No caso de Arthur, o avanço funcionou. Ele deveria estar na 2ª série, mas já foi acelerado para a 3ª. "Foi uma conquista. Eu e meu marido não queremos que ele avance muito por causa da diferença de idade, mas ele já fez até provas da 5ª série", diz Caroline.

"Não falta legislação. O que falta é a aplicação da lei. Algumas questões que poderiam ser resolvidas nas secretarias de Educação acabam sendo levadas para o Judiciário", avalia Hakim.

As redes sociais têm sido um canal cada vez mais importante para pedido de ajuda dos pais. Claudia Hakim coordena dois grupos no Facebook que somam 40 mil membros, enquanto o neuropsicólogo Damião Silva reúne quase 60 mil em duas contas no Instagram.

Roberta Castro criou um grupo de WhatsApp no qual profissionais tiram dúvidas de forma voluntária. Ele já conta com 164 famílias. "É uma conquista coletiva para ganhar visibilidade para essa causa. Passei por uma enorme angústia quando percebi que meu filho tinha possivelmente superdotação e não encontrava ninguém para me socorrer. A ideia do grupo veio daí."

O risco de não identificar casos de altas habilidades é perder talentos.
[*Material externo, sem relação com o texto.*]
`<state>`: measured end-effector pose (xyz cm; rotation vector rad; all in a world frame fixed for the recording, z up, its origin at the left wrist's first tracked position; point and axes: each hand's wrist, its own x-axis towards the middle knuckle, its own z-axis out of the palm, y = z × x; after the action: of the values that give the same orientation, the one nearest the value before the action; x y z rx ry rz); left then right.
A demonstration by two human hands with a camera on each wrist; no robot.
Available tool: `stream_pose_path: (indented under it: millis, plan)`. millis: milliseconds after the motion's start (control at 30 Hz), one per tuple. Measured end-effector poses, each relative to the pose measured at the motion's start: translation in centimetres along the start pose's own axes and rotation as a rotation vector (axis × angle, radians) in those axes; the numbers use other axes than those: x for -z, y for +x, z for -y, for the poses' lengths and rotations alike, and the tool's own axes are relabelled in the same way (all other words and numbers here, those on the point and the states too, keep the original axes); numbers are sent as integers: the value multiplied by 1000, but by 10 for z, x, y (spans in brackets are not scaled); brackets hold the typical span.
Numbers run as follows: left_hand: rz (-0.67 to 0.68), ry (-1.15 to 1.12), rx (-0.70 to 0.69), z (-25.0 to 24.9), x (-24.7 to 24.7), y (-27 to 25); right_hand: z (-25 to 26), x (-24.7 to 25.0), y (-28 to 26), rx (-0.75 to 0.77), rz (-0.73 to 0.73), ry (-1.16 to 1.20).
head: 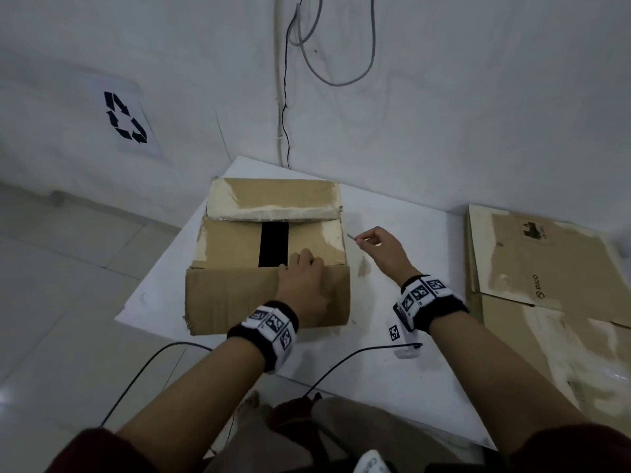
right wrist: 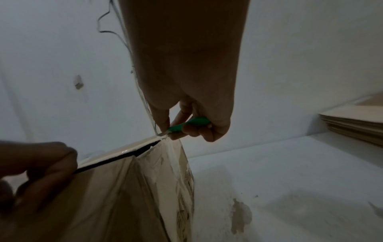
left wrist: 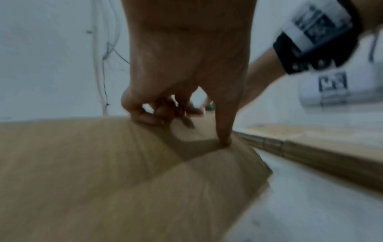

Ou, como explica Damião Silva, levar a outros diagnósticos na vida adulta. "Adultos que não foram identificados como superdotados na infância podem amadurecer com outros diagnósticos, como transtorno de humor, depressão e ansiedade", opina.

Prefeitura diz oferecer atendimento especializado

A Prefeitura informa que o Atendimento Educacional Especializado (AEE) é oferecido por meio do Centro de Formação e Acompanhamento à Inclusão (CEFAI).

No caso dos gêmeos superdotados, a Prefeitura informa que "os estudantes são acompanhados de forma pedagógica, avaliados e não possuem indicação pela equipe especializada de necessidade de uso de Sala de Recurso Multifuncional".

O poder municipal diz ainda que "durante a Educação Infantil, as práticas pedagógicas se dão em contextos de aprendizagem e de forma inclusiva, proporcionadas pelo espaço físico da escola e das propostas pedagógicas planejadas pelos docentes e em consonância com o Currículo da Cidade - Educação Infantil".

A Prefeitura informa que o estudante da EMEF 8 de Maio faz uso do TEG (Transporte Escolar Gratuito) e Sala de Recursos desde a volta às aulas do segundo semestre. "O laudo não foi exigido por parte da escola, a criança foi avaliada pelos profissionais do CEFAI e houve indicação de uso da sala."

Questionado sobre o mapeamento e os programas de capacitação de superdotados, o Ministério da Educação não se posicionou.